The assumption that the thief was a gang member was echoed by many of the adults on my block when I asked for any assistance from them. I deduced that he was NOT a gang member. When I tried to reason with the adults they persisted in their irrational and unfounded fear of gang violence being stirred on by my investigation of the case. They let feelings obscure their judgement of the situation. Some begged me to stop and simply "drop it." No adult, not even my skateboarding neighbour on the next block, would help me in any way; he just said, "oh well, your skateboard is gone and you'll never find it again."

Why was I so sure this wasn't gang related activity? Well, this is what I noticed on the film footage. First off, he had a Justin Bieber hair-do. No gang members in Chicago would have hair longer than a crew-cut. The most common hair for gangs would be either fully shaved or extremely short. Secondly, he did not dress as a gang member. His pants actually fit, unlike the saggy pants usually found in gangs. Thirdly, his body language and mannerisms did not fit with those displayed by gangs (for example, the characteristic gang limp was lacking, he didn't have the mannerism of someone who feels they "own" the neighbourhood; the air of superiority was missing). His body language betrayed that he was an opportunistic thief, meaning that he stole because he saw a chance to steal. His height was easily measured in relation to the gates in front of the house. The fact that his two companions were of about the same height and age (teenagers) coupled with the fact that the crime took place right after school let out (around 3pm) told me that they were students at a local high school. Judging from the direction they were walking, (west to east) I surmised that they were students from the only high school which was within walking distance in that direction.

Translated into Logic
Law of Modus Tollens (MT)

P -> Q              If he is gang member then he would display characteristics of a gang member (body language, mannerisms, hairstyle, clothing style)
~ Q                       He doesn't display gang member characteristics
: ~P                       Therefore, he's not a gang member

The police didn't help any either. They stated that since the skateboard was valued below $300, it wasn't worth their time to investigate it. Again, the adults were of absolutely no help. Dead end.

The Next Day...

The next day I had printed out fliers with a picture of my skateboard describing the suspect and stating the the timeframe of the crime. I handed out one of these fliers to my local skateboard shop, knowing that this would be the most likely place the suspect would go to get work on the deck done. They know me and my boards there, if someone popped up w/ my deck, they would notice.

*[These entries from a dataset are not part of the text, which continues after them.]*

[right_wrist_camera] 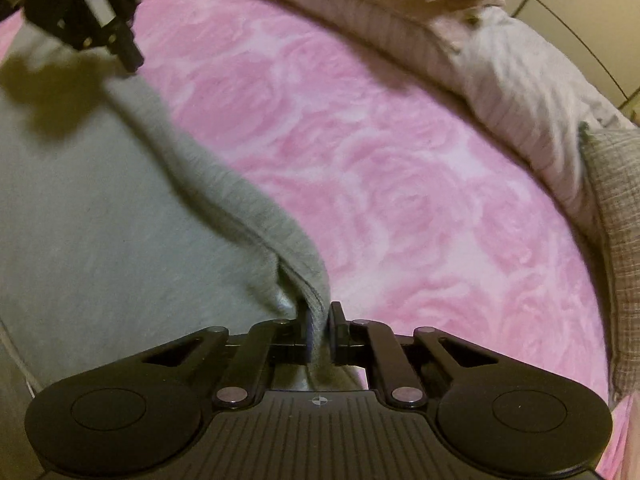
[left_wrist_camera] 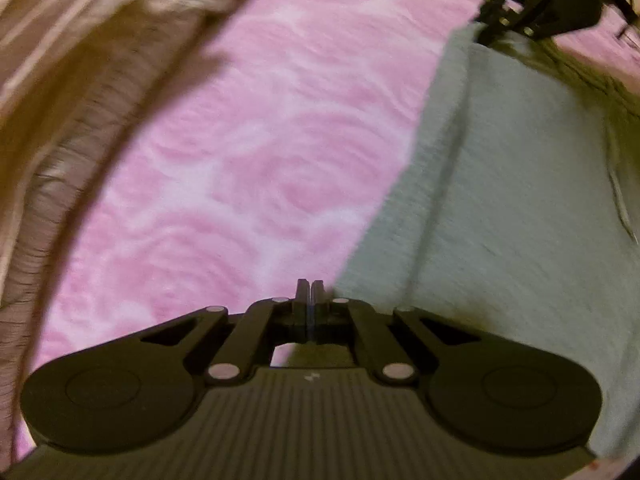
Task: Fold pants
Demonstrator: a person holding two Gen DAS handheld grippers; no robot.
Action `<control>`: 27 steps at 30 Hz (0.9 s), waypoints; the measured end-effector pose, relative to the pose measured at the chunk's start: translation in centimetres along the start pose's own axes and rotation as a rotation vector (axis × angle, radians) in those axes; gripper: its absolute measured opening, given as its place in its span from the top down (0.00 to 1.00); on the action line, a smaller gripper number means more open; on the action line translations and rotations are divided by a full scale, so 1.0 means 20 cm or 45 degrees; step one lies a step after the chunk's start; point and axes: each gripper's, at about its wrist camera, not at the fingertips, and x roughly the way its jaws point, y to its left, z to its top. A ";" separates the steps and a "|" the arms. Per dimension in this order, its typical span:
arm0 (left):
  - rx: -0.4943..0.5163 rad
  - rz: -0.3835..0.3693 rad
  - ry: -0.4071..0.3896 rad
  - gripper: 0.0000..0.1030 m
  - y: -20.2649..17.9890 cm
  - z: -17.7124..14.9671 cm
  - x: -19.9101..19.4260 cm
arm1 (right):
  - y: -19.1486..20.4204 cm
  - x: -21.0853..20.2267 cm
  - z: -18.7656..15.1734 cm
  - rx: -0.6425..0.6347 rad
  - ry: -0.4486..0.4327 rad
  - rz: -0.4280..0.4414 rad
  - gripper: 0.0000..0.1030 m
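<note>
Right gripper (right_wrist_camera: 320, 320): closed down on the ribbed edge of the grey pants (right_wrist_camera: 100, 220); I can see the thick band pinched between my two fingers, so this side has its hold
Left gripper (left_wrist_camera: 307, 296): fingers pressed flat together right at the near corner of the pants, where grey cloth meets pink; whether any cloth is actually caught between them I cannot tell, it looks more like nothing is
Left gripper from across: it shows dark at the top left of my right camera, low over the far end of the same ribbed edge, its shadow falling on the cloth
Pants position: spread over the pink rose-patterned bed cover (left_wrist_camera: 260, 140), mostly flat, with one long seam ridge running down the leg
Around the bed: rumpled beige bedding (right_wrist_camera: 500, 80) heaped along the far side, well apart from the pants
Done so far: pants laid out, both my grippers down at one edge, one firm grasp confirmed
Not yet done: I see no fold anywhere in the cloth; the edge has yet to be lifted and carried over
My read: very early, right at the pick-up for the first fold
Watch for: left side coming up empty, leaving the lift lopsided
</note>
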 end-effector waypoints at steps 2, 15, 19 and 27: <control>-0.040 0.028 -0.010 1.00 0.05 0.02 0.01 | -0.09 0.03 0.05 0.016 -0.006 -0.010 0.97; -0.053 -0.103 0.031 1.00 0.02 0.00 0.12 | -0.06 0.09 0.09 0.086 -0.012 -0.027 0.77; -0.055 -0.047 0.003 1.00 0.04 0.01 0.11 | -0.01 0.15 0.13 0.050 -0.005 -0.007 0.75; -0.121 0.052 -0.038 1.00 0.13 -0.03 -0.01 | -0.08 0.20 0.14 0.181 0.009 -0.030 0.75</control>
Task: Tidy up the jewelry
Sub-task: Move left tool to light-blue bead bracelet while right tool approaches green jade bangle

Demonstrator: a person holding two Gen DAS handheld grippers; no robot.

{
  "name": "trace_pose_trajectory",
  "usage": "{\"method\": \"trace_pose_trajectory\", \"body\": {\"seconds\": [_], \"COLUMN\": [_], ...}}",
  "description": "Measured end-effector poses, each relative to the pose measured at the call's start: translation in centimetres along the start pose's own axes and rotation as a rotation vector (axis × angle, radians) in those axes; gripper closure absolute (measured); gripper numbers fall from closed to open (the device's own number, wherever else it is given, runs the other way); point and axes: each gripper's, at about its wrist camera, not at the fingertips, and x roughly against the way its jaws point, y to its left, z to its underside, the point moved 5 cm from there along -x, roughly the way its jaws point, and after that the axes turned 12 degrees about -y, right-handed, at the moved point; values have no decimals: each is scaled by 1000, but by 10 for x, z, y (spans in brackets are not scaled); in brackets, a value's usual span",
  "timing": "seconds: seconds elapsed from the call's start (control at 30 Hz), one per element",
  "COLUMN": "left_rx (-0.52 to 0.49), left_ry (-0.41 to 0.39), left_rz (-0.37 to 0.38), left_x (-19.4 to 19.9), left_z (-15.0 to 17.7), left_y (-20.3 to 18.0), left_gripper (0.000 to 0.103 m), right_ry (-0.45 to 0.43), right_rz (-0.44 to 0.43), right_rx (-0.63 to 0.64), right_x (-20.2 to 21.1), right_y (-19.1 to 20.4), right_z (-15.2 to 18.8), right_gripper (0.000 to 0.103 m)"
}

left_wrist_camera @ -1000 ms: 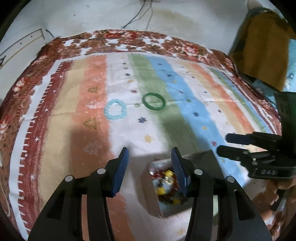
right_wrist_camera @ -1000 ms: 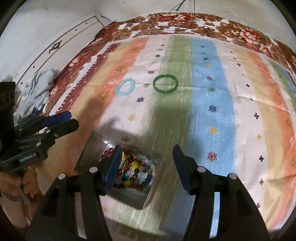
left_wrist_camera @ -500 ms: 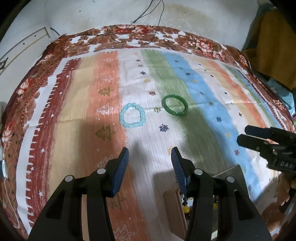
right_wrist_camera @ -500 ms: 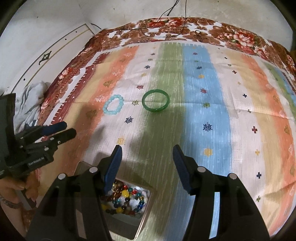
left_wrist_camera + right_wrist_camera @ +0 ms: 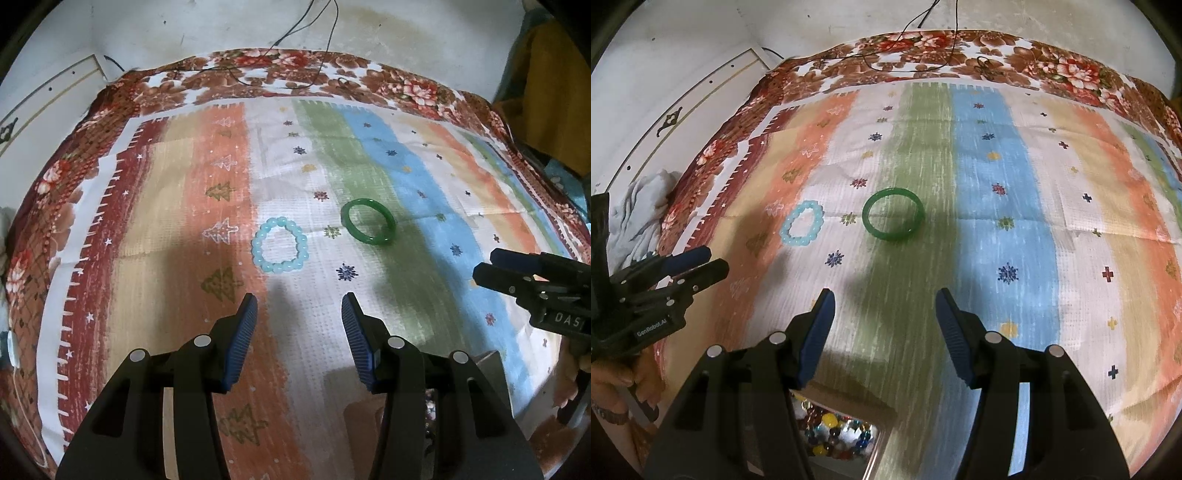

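A green bangle [image 5: 368, 220] and a pale blue bead bracelet [image 5: 279, 244] lie flat, side by side and apart, on the striped cloth [image 5: 177, 221]. They also show in the right wrist view: bangle [image 5: 893, 214], bracelet [image 5: 802, 222]. My left gripper [image 5: 299, 317] is open and empty, just short of the blue bracelet. My right gripper [image 5: 884, 314] is open and empty, short of the bangle. A box [image 5: 882, 448] holding several coloured beads [image 5: 831, 430] sits under the right gripper, partly hidden.
The cloth's brown floral border [image 5: 923, 48] marks the far edge, with black cables [image 5: 295, 33] running over it onto the white floor. A grey rag [image 5: 631, 210] lies off the left edge. A mustard fabric [image 5: 546, 92] hangs at the right.
Both grippers have moved forward over the cloth, away from the bead box, which has slid toward the bottom of both views. The bangle and bracelet appear nearer. Both grippers stay open.
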Motion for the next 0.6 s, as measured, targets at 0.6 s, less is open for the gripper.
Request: {"method": "trace_pose_trajectory", "body": {"seconds": [0.6], "left_rx": [-13], "left_ry": [20], "left_rz": [-27], "left_x": [-26], "left_z": [-13], "left_y": [11], "left_gripper": [56], "right_ry": [-7], "right_rz": [16], "right_rx": [-27], "right_x": [-28], "right_y": [-12], "right_z": [-21], "right_gripper": [46]}}
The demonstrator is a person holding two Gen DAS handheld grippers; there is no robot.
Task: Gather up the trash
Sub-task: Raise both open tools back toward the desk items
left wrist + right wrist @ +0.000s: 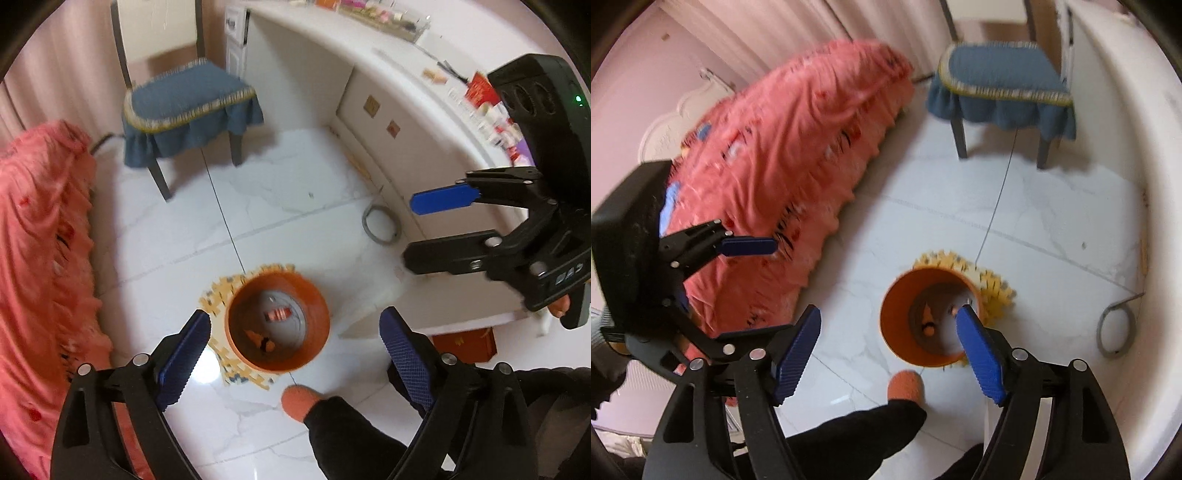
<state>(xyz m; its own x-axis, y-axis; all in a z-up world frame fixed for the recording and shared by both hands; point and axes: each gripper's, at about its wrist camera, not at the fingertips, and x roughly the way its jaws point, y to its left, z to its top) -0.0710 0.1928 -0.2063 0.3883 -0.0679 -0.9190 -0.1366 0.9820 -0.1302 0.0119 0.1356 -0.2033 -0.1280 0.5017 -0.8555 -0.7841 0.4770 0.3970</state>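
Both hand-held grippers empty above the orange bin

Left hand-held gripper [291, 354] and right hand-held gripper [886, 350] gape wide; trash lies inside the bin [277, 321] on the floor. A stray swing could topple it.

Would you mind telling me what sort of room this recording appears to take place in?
Most likely a bedroom at home. A bed draped in a pink fringed bedspread stands beside a white dressing table cluttered with small bottles, with a blue-cushioned chair nearby and an orange waste bin on the marble-tiled floor.
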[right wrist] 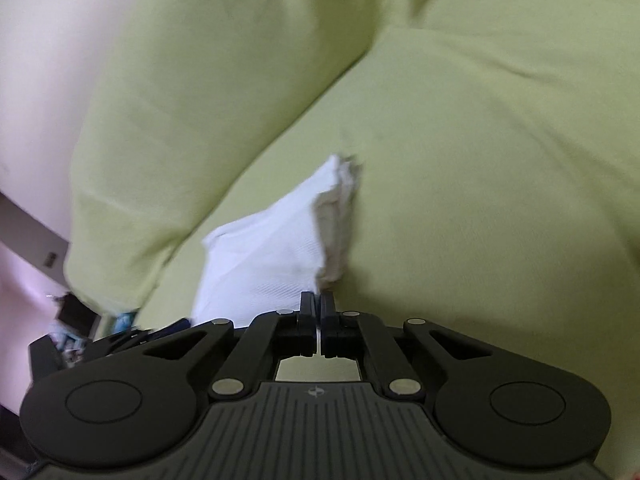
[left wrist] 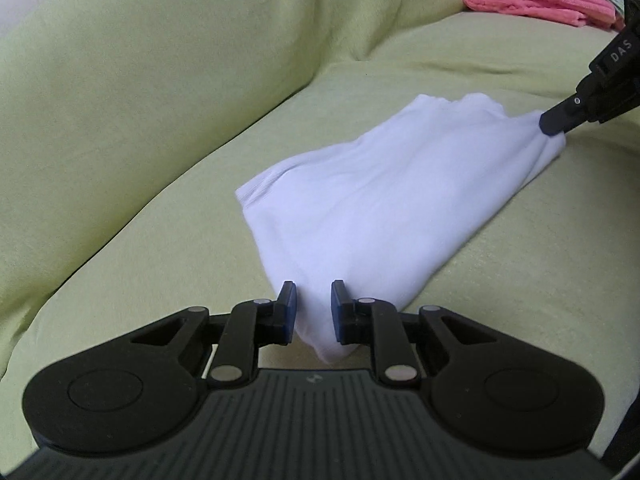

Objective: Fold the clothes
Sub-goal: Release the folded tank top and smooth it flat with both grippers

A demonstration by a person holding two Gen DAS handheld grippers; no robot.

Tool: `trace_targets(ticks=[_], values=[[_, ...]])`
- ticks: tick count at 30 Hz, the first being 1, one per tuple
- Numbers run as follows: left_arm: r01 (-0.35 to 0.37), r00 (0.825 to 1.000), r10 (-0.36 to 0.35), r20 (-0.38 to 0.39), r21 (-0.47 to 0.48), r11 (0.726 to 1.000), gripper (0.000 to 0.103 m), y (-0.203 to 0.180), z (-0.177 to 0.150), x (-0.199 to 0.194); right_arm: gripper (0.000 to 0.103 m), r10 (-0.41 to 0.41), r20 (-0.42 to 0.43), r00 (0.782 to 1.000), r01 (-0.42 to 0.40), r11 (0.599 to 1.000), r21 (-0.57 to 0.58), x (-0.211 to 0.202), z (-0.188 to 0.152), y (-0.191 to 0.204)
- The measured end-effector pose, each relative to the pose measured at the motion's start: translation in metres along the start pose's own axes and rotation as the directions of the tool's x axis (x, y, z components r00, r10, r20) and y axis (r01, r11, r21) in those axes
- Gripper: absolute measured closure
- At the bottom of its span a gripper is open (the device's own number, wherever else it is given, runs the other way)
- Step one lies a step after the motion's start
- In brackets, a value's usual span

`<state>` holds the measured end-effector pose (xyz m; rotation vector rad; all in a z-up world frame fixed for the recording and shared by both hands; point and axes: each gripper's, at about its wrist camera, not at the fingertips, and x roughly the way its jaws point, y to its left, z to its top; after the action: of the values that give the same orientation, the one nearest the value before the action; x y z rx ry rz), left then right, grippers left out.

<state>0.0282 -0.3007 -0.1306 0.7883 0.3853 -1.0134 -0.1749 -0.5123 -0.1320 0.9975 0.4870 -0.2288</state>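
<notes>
Garment: folded white knit cloth (left wrist: 384, 200) lay on the lime-green fabric sofa seat (left wrist: 500, 280), stretched from one set of jaws to the other.
Left gripper (left wrist: 314, 312): black, with blue pads; jaws stood a little apart, with the garment's near corner bunched between them and both pads pressing on it.
Right gripper (right wrist: 319, 316): black; jaws clenched on a thin edge of the white cloth, the rest of it spreading ahead and left of the jaws.
Writing: white letters "DAS" (left wrist: 621, 55) read on the right gripper's black body, seen from the left wrist.
Beyond the jaws: folded coral-pink towel (left wrist: 536, 0) lay far off, under patterned fabrics.
</notes>
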Motion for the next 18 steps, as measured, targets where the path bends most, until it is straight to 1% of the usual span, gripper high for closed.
trace_targets(ticks=[1, 2, 5, 6, 7, 8, 9, 10, 11, 12, 14, 16, 17, 18], values=[[0.000, 1.000, 0.000, 0.000, -0.009, 1.000, 0.087, 0.001, 0.000, 0.000, 0.102, -0.007, -0.019, 1.000, 0.007, 1.000, 0.002, -0.001, 0.000, 0.001], [-0.002, 1.000, 0.002, 0.000, -0.009, 1.000, 0.087, 0.000, 0.000, -0.001, 0.102, -0.034, -0.038, 0.999, 0.034, 0.999, -0.014, 0.001, -0.003, 0.001], [-0.009, 1.000, 0.010, -0.014, 0.029, 1.000, 0.087, -0.004, 0.005, -0.007, 0.101, -0.086, -0.058, 0.995, 0.083, 0.995, -0.064, -0.003, -0.011, 0.008], [-0.010, 1.000, 0.011, -0.020, 0.041, 0.999, 0.087, -0.006, 0.007, -0.009, 0.092, -0.106, -0.052, 0.993, 0.102, 0.991, -0.084, -0.009, -0.011, 0.013], [-0.013, 1.000, 0.014, -0.026, 0.045, 0.999, 0.087, -0.005, 0.011, -0.012, 0.086, -0.152, -0.028, 0.988, 0.147, 0.980, -0.130, -0.013, -0.010, 0.022], [-0.018, 0.999, 0.019, -0.033, 0.036, 0.999, 0.087, -0.002, 0.017, -0.017, 0.075, -0.197, 0.002, 0.980, 0.194, 0.965, -0.179, -0.017, -0.009, 0.031], [-0.026, 0.999, 0.027, -0.037, 0.026, 0.999, 0.087, 0.000, 0.023, -0.021, 0.067, -0.241, 0.062, 0.969, 0.249, 0.936, -0.251, -0.022, -0.009, 0.043], [-0.037, 0.999, 0.037, -0.035, 0.017, 0.999, 0.087, 0.002, 0.031, -0.023, 0.067, -0.265, 0.130, 0.955, 0.293, 0.904, -0.310, -0.025, -0.009, 0.054], [-0.040, 0.999, 0.040, -0.029, 0.008, 0.999, 0.087, 0.003, 0.038, -0.023, 0.067, -0.263, 0.185, 0.947, 0.315, 0.878, -0.360, -0.026, -0.011, 0.065], [-0.038, 0.999, 0.038, -0.023, 0.000, 0.999, 0.087, 0.002, 0.044, -0.021, 0.067, -0.238, 0.207, 0.949, 0.304, 0.864, -0.401, -0.024, -0.011, 0.074], [-0.026, 1.000, 0.025, -0.012, -0.017, 1.000, 0.087, 0.000, 0.054, -0.014, 0.068, -0.187, 0.194, 0.963, 0.258, 0.844, -0.469, -0.009, -0.014, 0.085], [0.015, 1.000, -0.015, -0.007, -0.029, 0.999, 0.087, -0.008, 0.055, -0.002, 0.069, -0.142, 0.157, 0.977, 0.206, 0.814, -0.543, 0.011, -0.025, 0.090], [0.019, 1.000, -0.019, -0.013, -0.028, 0.999, 0.086, -0.013, 0.054, 0.005, 0.074, -0.138, 0.143, 0.980, 0.196, 0.791, -0.579, 0.022, -0.030, 0.089], [-0.004, 0.999, 0.003, -0.035, -0.017, 1.000, 0.086, -0.018, 0.050, 0.013, 0.081, -0.157, 0.136, 0.978, 0.208, 0.766, -0.609, 0.032, -0.035, 0.087]])
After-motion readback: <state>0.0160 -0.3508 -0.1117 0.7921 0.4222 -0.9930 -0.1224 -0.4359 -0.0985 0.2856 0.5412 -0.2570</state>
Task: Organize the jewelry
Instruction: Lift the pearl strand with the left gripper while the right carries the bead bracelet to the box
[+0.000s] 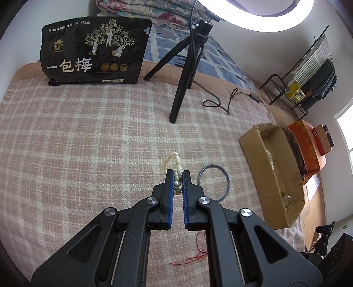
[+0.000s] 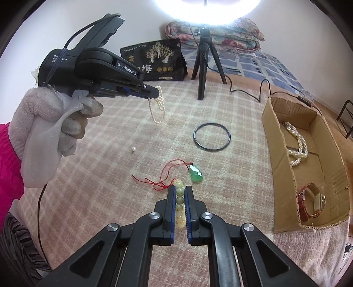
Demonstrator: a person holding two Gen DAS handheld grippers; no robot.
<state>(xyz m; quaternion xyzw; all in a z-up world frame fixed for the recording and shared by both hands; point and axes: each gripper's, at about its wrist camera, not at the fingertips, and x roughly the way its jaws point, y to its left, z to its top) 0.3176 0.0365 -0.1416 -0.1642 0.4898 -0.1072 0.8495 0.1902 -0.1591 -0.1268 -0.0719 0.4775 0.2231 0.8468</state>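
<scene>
My left gripper (image 1: 177, 176) is shut on a white pearl necklace (image 1: 177, 184). In the right wrist view that necklace (image 2: 157, 110) hangs from the left gripper (image 2: 158, 92) above the bed. My right gripper (image 2: 179, 190) is shut on a green-yellow bead bracelet (image 2: 179, 204). A green jade pendant (image 2: 196, 173) on a red cord (image 2: 163, 176), a dark bangle (image 2: 211, 136) and a loose pearl (image 2: 133, 149) lie on the plaid blanket. A cardboard box (image 2: 284, 192) at the right holds a pearl necklace (image 2: 297, 146) and a brown-strap watch (image 2: 311, 202).
A black tripod (image 2: 204, 64) with a ring light (image 2: 218, 8) stands at the back, its cable (image 2: 247, 92) trailing toward the box. A black snack bag (image 2: 154, 59) leans behind. In the left wrist view the bangle (image 1: 213, 183) and box (image 1: 273, 167) lie right.
</scene>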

I made a trip to the high school and met with the principle of that school. I described the suspect and asked if he knew someone of that description. He said no. He also told me students don't bring skateboards to the school because skateboards are not allowed on school grounds. I left him my flier but I knew that this was another dead end.

Setting the Trap...

I had reason to believe that the criminal would return to the scene of the crime. If they were students of the nearest high school, I expected that at least one of the three individuals caught on film live in the vicinity, therefore, one of them would pass by that same location in the near future. I spoke to all the kids in the area to help me out. They had a different mindset than the frightened and indifferent adults: the kids saw this as an adventure, a crime mystery which they wanted to help solve. I gathered the eager kids around and told them the plan: some would pretend to be playing on the sidewalk, others would stake out corners and nooks between buildings. The kids had a secret password which was their cue between themselves that they spotted someone. Any characters who fit the description were to be carefully observed and I was to be updated via text on any developments. I made it clear that once any of these characters were spotted I was to be the person confronting them. Keeping in mind the fact that most skateboarders are male, statistically speaking, the suspect would assume that he stole the board from a male. That is why I set the female kids out in plain view. Not only do people overlook children, but people overlook the fact that there are female skateboarders as well. The suspect would (wrongfully) assume that he stole the deck from a male and would therefore keep a watchful lookout for males.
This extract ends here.